Step 0: Before you start
Enter the following to set up the environment variables and start an LLMBoost container on the host node where you want to run the Whisper inference service.
export MODEL_PATH=<absolute_path_to_model_directory>
export LICENSE_FILE=<absolute_path_to_license_file>
export HUGGING_FACE_HUB_TOKEN=<your_huggingface_token>
💡 These variables are used when launching the Docker container to ensure correct model loading and authentication.
- Set the model directory
MODEL_PATH
with the absolute path to the directory on your host file system where your local models are stored. - Set the license file path
LICENSE_FILE
to your license file location. Please contact us throughcontact@mangoboost.io
if you don't have a llmboost license. - Set the HuggingFace token
HUGGING_FACE_HUB_TOKEN
by obtaining a Hugging Face token fromhuggingface.co/settings/tokens
.
- On NVIDIA
- On AMD
docker run -it --rm \
--network host \
--gpus all \
--pid=host \
--group-add video \
--ipc host \
--cap-add=SYS_PTRACE \
--security-opt seccomp=unconfined \
-v $MODEL_PATH:/workspace/models \
-v $LICENSE_FILE:/workspace/llmboost_license.skm \
-w /workspace \
-e HUGGING_FACE_HUB_TOKEN=$HUGGING_FACE_HUB_TOKEN \
<llmboost-docker-image-name>:prod-cuda \
bash
docker run -it --rm \
--network host \
--group-add video \
--ipc host \
--cap-add=SYS_PTRACE \
--security-opt seccomp=unconfined \
--device=/dev/dri:/dev/dri \
--device=/dev/kfd:/dev/kfd \
-v $MODEL_PATH:/workspace/models \
-v $LICENSE_FILE:/workspace/llmboost_license.skm \
-w /workspace \
-e HUGGING_FACE_HUB_TOKEN=$HUGGING_FACE_HUB_TOKEN \
<llmboost-docker-image-name>:prod-rocm \
bash
Note: Replace
<llmboost-docker-image-name>
with the image name provided by MangoBoost.

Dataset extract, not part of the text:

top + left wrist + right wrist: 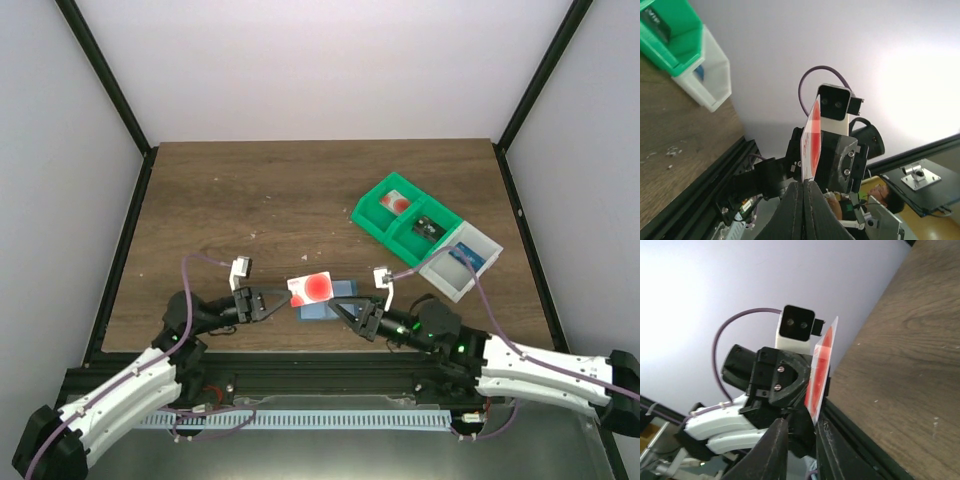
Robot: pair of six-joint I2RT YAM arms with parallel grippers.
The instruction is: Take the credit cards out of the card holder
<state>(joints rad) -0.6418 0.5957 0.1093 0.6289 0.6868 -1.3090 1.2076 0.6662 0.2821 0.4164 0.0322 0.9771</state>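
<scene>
A pale credit card (313, 288) with a red round mark is held off the table by one edge in my left gripper (283, 298), which is shut on it. In the left wrist view the card (812, 140) stands up from the closed left gripper (807, 184). The teal-blue card holder (322, 310) lies just below the card, between the two grippers. My right gripper (350, 310) is at the holder's right end. In the right wrist view its fingers (781, 440) stand apart around the right gripper's gap (802, 422), with the card (820, 375) just beyond; the holder is not seen there.
A green compartment bin (405, 218) and an attached white bin (462, 262) with small items stand at the right rear; they also show in the left wrist view (667, 35). The table's near edge and black rail (320, 372) are close behind both grippers.
</scene>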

An LLMBoost container should start in an interactive command shell session. The commands in the rest of this tutorial should be entered into the command shell prompt within the container.
Step 1: Starting an text-to-text inference service
Starting an inference service with any supported text-to-text model very easy, just like the steps here. All of the models are launched from the same entry point:
llmboost serve --model_name MODEL_NAME
Where MODEL_NAME
are strings from this list of supported models
deepseek-ai/DeepSeek-R1-Distill-Qwen-32B
google/gemma-1.1-7b-it
google/gemma-3-27b-it
GoToCompany/Llama-Sahabat-AI-v2-70B-IT
meta-llama/Llama-2-70b-chat-hf
meta-llama/Llama-2-7b
meta-llama/Llama-3.1-405B-Instruct
meta-llama/Llama-3.1-70B-Instruct
meta-llama/Llama-3.1-8B-Instruct
meta-llama/Llama-3.2-1B-Instruct
meta-llama/Llama-3.2-3B-Instruct
meta-llama/Llama-3.3-70B-Instruct
meta-llama/LlamaGuard-7b
microsoft/Phi-3.5-mini-instruct
Qwen/Qwen2.5-32B-Instruct
Qwen/Qwen2.5-72B-Instruct
Qwen/Qwen2.5-7B-Instruct
After starting, the service will, by default, wait for inference requests on port 8011.
It will take a few minutes for the service to be ready. Wait until the service status message reports that it is ready before proceeding with the rest of the steps.
Step 2: Test the server instance
We can submit the queries with any of your preferred method from here.
In this tutorial we will demonstrate using curl
When the inference service is ready, you can connect to it by connecting to port 8011 of the host node. The service can be accessed from any node that can reach the host node by network.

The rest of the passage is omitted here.